● Provided data

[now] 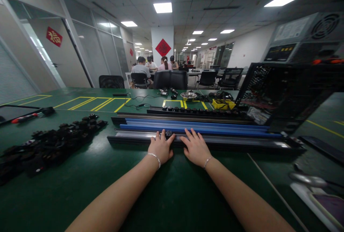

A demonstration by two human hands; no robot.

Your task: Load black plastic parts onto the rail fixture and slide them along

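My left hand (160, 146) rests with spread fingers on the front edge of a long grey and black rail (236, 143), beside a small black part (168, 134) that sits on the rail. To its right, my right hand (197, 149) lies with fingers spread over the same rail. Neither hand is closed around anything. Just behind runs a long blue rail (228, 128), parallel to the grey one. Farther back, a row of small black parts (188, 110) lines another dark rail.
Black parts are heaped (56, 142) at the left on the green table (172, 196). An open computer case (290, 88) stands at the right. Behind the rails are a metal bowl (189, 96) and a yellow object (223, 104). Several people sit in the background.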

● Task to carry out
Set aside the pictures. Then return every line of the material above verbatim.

● Result of this task
[now] 

A demonstration by two human hands; no robot.

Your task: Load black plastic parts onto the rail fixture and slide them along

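My left hand (160, 146) rests with spread fingers on the front edge of a long grey and black rail (236, 143), beside a small black part (168, 134) that sits on the rail. To its right, my right hand (197, 149) lies with fingers spread over the same rail. Neither hand is closed around anything. Just behind runs a long blue rail (228, 128), parallel to the grey one. Farther back, a row of small black parts (188, 110) lines another dark rail.
Black parts are heaped (56, 142) at the left on the green table (172, 196). An open computer case (290, 88) stands at the right. Behind the rails are a metal bowl (189, 96) and a yellow object (223, 104). Several people sit in the background.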

A complete answer has now been given.